## Task instructions
Copy out exactly the lines below that run from the one holding "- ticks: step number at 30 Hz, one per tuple" to the one holding "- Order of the", keeping both of those lines and no others.

## Exercise data
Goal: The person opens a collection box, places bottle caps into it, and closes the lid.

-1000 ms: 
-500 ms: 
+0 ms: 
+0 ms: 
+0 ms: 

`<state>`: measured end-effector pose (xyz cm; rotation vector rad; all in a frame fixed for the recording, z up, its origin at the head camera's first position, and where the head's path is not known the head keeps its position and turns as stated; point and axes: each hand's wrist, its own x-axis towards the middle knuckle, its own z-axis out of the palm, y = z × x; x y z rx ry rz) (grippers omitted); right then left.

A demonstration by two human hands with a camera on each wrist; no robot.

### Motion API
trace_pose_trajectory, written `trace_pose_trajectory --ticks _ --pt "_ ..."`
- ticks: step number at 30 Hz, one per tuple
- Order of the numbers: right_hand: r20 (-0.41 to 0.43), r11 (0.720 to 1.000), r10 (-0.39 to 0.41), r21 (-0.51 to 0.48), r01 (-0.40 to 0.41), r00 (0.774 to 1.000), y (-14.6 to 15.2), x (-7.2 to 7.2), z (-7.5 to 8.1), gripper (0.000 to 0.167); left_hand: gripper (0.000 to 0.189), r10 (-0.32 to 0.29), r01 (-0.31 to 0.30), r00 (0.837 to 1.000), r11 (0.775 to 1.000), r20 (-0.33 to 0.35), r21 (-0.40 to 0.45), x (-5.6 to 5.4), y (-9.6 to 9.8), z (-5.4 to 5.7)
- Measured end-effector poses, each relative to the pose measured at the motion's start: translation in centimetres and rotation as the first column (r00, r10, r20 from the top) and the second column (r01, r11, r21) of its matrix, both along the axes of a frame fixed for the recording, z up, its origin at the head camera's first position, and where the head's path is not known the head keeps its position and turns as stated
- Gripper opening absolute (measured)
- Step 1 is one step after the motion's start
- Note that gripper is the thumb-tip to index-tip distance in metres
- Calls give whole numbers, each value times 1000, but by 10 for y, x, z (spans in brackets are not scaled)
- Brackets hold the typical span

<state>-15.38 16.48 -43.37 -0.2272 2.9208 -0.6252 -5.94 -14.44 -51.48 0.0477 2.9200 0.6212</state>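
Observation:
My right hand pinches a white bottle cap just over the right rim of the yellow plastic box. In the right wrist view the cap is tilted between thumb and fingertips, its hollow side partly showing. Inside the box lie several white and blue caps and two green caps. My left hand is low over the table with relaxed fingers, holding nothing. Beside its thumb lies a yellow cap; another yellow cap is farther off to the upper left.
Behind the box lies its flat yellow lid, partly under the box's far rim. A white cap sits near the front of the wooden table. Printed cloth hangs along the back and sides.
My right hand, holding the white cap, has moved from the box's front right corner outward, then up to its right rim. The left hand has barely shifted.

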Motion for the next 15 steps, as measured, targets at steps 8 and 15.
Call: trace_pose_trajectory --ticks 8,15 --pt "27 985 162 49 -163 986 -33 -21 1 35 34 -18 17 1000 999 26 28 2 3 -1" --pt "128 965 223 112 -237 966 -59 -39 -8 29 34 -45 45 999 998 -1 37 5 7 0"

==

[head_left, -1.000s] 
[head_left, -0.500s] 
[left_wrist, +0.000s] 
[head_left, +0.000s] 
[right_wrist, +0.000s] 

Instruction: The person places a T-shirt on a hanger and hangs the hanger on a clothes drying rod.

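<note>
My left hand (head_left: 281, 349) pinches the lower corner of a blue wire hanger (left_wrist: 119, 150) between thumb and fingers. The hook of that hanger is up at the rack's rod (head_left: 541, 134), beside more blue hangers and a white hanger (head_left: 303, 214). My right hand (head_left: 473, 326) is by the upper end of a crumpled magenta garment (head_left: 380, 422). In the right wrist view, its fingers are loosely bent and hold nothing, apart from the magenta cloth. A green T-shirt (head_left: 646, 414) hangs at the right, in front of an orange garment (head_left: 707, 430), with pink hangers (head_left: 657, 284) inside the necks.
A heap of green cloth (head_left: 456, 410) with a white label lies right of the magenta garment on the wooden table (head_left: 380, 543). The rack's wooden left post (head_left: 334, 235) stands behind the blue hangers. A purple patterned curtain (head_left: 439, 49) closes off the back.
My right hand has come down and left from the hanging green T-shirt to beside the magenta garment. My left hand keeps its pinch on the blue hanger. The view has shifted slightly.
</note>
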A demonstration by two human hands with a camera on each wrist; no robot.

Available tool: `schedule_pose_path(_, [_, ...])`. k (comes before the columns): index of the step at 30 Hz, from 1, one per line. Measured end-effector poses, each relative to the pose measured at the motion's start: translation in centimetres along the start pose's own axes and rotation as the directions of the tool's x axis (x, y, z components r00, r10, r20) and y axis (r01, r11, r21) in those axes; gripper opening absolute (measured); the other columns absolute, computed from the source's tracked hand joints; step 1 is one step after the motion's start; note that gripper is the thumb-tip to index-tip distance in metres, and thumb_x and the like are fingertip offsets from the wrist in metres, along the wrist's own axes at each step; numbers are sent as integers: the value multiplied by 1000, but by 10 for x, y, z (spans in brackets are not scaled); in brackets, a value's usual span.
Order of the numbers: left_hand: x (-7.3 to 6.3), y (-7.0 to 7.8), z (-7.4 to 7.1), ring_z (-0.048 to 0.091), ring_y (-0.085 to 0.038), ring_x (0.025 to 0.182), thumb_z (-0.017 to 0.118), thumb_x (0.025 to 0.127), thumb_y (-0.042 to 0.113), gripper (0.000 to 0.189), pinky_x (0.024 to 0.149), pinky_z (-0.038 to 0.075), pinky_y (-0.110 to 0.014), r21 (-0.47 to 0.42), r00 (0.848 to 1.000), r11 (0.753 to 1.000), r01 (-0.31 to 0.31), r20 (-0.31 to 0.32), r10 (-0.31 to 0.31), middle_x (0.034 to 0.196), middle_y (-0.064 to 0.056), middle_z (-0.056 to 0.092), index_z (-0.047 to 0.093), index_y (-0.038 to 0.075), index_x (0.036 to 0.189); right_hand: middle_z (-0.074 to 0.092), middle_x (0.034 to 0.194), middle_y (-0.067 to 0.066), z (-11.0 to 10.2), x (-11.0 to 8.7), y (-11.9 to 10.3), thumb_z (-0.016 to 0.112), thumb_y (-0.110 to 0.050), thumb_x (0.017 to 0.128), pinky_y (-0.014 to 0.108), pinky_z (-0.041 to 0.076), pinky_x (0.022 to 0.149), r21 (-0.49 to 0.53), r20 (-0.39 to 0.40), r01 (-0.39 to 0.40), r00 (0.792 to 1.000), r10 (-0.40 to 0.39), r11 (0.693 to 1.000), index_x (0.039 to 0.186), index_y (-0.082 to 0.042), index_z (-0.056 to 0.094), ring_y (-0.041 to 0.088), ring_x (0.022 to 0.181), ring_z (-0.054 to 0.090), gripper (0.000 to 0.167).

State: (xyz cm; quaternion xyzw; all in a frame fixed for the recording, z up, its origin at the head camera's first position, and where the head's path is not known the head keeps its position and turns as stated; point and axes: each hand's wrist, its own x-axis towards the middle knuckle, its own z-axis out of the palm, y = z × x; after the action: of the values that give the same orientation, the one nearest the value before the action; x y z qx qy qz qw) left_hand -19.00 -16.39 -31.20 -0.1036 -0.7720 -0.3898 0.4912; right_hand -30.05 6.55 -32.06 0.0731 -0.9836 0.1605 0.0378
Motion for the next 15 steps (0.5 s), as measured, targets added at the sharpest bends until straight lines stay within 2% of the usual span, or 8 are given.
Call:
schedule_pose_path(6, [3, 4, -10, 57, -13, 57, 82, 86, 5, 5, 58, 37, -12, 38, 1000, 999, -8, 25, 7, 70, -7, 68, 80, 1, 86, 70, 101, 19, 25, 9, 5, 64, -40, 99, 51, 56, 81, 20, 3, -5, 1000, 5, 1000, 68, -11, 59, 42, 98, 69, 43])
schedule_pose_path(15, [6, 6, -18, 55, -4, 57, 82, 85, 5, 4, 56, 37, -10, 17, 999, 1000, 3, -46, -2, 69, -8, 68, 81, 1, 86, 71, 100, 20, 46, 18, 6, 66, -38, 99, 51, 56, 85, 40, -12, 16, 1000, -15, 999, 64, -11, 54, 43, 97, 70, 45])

## Exercise result
- ticks: step number at 30 Hz, one per tuple
- Order of the numbers: right_hand: r20 (-0.41 to 0.43), r11 (0.720 to 1.000), r10 (-0.39 to 0.41), r21 (-0.51 to 0.48), r01 (-0.40 to 0.41), r00 (0.774 to 1.000), y (-14.6 to 15.2), x (-7.2 to 7.2), z (-7.5 to 8.1), gripper (0.000 to 0.167); left_hand: gripper (0.000 to 0.189), r10 (-0.32 to 0.29), r01 (-0.31 to 0.30), r00 (0.837 to 1.000), r11 (0.775 to 1.000), r20 (-0.33 to 0.35), r21 (-0.40 to 0.45), x (-5.6 to 5.4), y (-9.6 to 9.8), z (-5.4 to 5.7)

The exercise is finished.